Reviews: Mobile Suit Gundam

A classic.

Mobile Suit Gundam, the original series, is one of the giants of anime history - up there with Mazinger Z in terms of the impact it has had on the medium. It created the Real Robot genre and popularized the concept of science fiction anime aimed at a mature audience. In this aspect, MSG can be viewed as Japan's Star Trek, a comparison made all the more apt by the fact both series had to contend with a shoestring budget and the looming threat of cancellation throughout most of their initial broadcasting.

With this in mind, newcomers to the MSG series probably shouldn't start at the beginning. The reason for this is simple; it is an ugly show. The animation is just plain bad in many places, and while it gets much better towards the last third of the series, it isn't good even by contemporary standards. There are enough off model moments, shading errors, color palette miss-matches and Uncanny Valley facial animations present in MSG to make a fairly lethal drinking game out of. That said, the combat is quite visceral and entertaining by the standards of the time, with lots of tense moments early on. The show does an excellent job of portraying the maturation of the White Base crew from the typical rag-tag band of misfits into mature combat veterans capable of acting as a decisive force in numerous engagements.

Another thing MSG does well is serve as a template for further additions to the genre. While there are still some (rather forced) comedic elements, the series does not shy away from the brutality of war, the casualties inflicted upon innocents by an occupying force, and the horrific destruction caused by the colony drops. Some of MSG's most iconic imagery comes early in the series, when the White Base is dropping off civilians in what was once a highly populated area, but is now nothing but a barren wasteland where only isolated communities survive.
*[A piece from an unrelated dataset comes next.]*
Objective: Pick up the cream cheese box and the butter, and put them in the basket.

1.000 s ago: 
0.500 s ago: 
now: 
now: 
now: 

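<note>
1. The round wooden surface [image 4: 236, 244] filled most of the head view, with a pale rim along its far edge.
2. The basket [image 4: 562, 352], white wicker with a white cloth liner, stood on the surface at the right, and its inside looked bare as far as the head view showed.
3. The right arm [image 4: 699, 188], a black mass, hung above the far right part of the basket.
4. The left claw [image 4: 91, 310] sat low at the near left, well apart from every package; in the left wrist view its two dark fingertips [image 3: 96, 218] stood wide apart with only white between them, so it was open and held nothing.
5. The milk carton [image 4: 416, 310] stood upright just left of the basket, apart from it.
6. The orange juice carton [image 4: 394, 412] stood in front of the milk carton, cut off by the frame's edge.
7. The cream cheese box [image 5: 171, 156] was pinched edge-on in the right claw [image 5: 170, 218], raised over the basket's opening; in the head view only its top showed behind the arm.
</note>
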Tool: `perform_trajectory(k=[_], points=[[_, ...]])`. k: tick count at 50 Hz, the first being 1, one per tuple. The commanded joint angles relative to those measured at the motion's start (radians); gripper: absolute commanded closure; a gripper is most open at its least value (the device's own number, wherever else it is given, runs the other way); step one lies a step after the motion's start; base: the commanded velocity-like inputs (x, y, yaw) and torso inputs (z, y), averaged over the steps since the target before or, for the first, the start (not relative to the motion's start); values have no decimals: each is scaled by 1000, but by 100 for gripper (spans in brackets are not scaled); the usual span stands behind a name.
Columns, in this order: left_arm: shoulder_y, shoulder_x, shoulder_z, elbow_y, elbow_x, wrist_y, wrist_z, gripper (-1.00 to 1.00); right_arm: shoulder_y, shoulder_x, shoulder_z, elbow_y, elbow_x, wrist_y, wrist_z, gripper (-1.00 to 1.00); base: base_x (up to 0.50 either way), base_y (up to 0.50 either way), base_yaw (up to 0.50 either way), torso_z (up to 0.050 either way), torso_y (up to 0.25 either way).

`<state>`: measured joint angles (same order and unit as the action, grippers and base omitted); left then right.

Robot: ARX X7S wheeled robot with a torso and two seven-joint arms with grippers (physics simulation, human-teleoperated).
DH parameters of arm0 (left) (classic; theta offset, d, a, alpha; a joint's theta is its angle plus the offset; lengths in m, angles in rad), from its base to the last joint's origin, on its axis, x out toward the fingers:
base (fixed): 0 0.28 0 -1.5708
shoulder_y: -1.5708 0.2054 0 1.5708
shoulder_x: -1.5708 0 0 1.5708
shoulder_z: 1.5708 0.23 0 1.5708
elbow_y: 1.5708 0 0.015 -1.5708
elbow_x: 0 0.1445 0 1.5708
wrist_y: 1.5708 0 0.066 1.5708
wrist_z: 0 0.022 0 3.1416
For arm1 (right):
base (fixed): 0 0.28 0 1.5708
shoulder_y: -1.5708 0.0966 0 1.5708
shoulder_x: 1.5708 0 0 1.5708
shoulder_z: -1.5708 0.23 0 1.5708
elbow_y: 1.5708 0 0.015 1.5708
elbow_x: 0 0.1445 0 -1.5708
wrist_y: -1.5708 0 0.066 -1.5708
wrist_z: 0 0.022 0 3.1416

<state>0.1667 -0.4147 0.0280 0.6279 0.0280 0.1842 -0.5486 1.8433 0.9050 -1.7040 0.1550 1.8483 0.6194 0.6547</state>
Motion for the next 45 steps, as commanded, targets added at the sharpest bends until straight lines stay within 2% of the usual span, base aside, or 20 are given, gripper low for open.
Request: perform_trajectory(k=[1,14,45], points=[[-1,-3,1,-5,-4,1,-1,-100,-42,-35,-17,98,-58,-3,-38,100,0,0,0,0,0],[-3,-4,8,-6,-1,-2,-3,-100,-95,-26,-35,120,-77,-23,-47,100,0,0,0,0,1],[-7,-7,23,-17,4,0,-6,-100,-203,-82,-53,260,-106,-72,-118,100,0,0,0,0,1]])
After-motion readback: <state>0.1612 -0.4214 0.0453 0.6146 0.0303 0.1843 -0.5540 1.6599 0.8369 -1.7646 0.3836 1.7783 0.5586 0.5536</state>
Overall, MSG is a great show to watch after the viewer has found something to like about the franchise as a whole. I'd recommend watching Wing or SEED first to get a grounding in what Gundam can be at its best, then watch MSG. It is a series that requires a distinct adjustment in viewer expectations, but those that can manage that won't be disappointed.

Much better than I expected

As you can glean from the main page, Mobile Suit Gundam was a watershed in anime history. Not only did it mark the beginning of one of anime's most successful and important franchises, it spawned a new subgenre of Humongous Mecha anime. It is fondly remembered by Gundam otaku, but it's also from 1979/80. How well does it hold up today? Having seen other '70s anime like Gatchaman, I expected something really cheesy and dated, with lots of bombast and overacting.

Surprisingly, that's not what I got. Yes, the biggest problem is probably the art and animation, which are about what you'd expect from this era. Colors are severely limited, character designs are plain and sometimes downright weird-looking, and the animation is often stiff and poorly done. Even the mecha designs are not up to snuff. But I was very impressed with the story. The characters themselves are very believable and well-fleshed out, the plot is as complex and involving as any other Gundam offering, and the series' themes are surprisingly mature and thoughtful for a kids' show. It definitely shares features with other Gundam series: moral ambiguity, an emphasis on war and politics over personal heroics and grandstanding, and just enough behind-the-front-lines soap opera drama and emotion to keep viewers entertained. But this gets credit for doing it first, and doing it in the '70s. Watching this, you are seeing the development of tropes that would inspire Japanese for decades to come. Amuro's vacillating interest in the war he is fighting in foreshadows Evangelion's Shinji, and Char's Magnificent Bastard personality has always resonated in Japan.

This old show holds up very well to more modern Gundam offerings like Seed and 00. However, this raises the question: why not just watch the newer shows? Most modern anime fans will probably just do that, and it's understandable. The show does have its flaws, and it's creaky by modern standards. But if you watch Seed or 00 and get curious about how the Gundam mythos began, it's worth your time to check out this old classic. It's basically the Japanese equivalent of Star Trek The Original Series, or perhaps Star Wars (closer in age). It may look like crap, but sit down for an episode (or one of the compilation movies) and you may find yourself drawn in.